▸ **What you have to do**: The complete listing below should be transcribed precisely.

▸ **Stored data**:

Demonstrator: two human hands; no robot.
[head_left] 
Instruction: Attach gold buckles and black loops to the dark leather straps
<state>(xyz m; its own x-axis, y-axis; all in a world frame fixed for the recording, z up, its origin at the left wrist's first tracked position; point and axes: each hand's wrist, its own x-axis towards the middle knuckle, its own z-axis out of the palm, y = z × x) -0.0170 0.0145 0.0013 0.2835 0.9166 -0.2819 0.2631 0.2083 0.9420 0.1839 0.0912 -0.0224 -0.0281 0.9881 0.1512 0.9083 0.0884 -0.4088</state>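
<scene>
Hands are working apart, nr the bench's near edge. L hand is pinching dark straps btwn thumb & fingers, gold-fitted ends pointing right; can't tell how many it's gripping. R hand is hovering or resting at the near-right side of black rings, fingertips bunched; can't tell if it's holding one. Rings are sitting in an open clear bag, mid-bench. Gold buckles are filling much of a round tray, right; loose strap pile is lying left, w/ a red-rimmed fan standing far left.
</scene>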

▸ **Reply to the exercise**:
Demonstrator: two human hands; no robot.
[head_left] 
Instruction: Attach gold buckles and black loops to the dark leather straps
<state>(xyz m; its own x-axis, y-axis; all in a world frame fixed for the recording, z up, its origin at the left wrist's first tracked position; point and axes: each hand's wrist, its own x-axis towards the middle knuckle, its own z-axis out of the palm, y = z × x) -0.0170 0.0145 0.0013 0.2835 0.9166 -0.2819 0.2631 0.2083 0.9420 0.1839 0.0912 -0.0224 -0.0281 0.9881 0.1512 0.9083 0.0884 -0.4088</state>
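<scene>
Hands are working apart, nr the bench's near edge. L hand is pinching dark straps btwn thumb & fingers, gold-fitted ends pointing right; can't tell how many it's gripping. R hand is hovering or resting at the near-right side of black rings, fingertips bunched; can't tell if it's holding one. Rings are sitting in an open clear bag, mid-bench. Gold buckles are filling much of a round tray, right; loose strap pile is lying left, w/ a red-rimmed fan standing far left.
</scene>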

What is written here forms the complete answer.